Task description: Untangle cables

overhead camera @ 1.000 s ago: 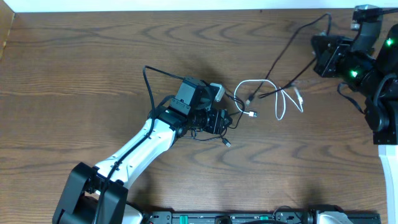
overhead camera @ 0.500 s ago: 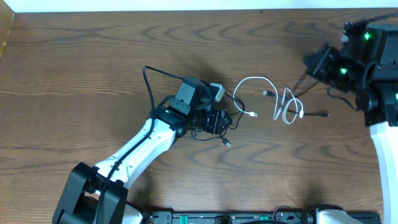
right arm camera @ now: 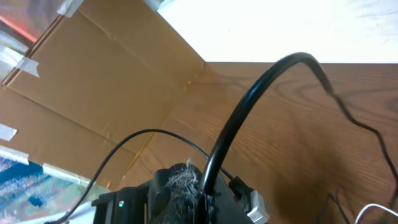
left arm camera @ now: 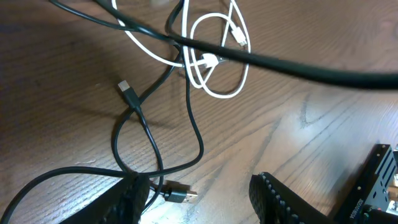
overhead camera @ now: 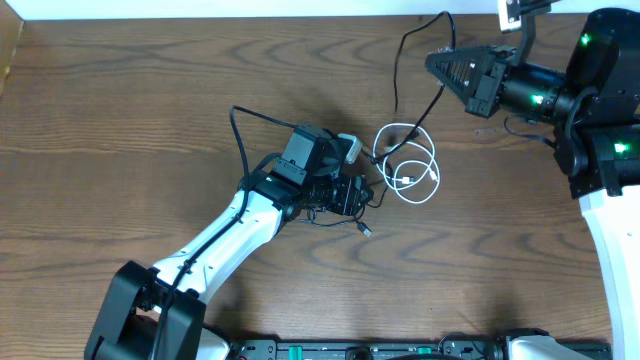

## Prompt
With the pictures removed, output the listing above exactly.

## Result of the task
Task description: Untangle cables

overhead camera @ 1.000 s ago: 
overhead camera @ 0.500 s ago: 
right arm camera @ now: 
left arm camera @ now: 
overhead camera @ now: 

There is nothing further to the answer.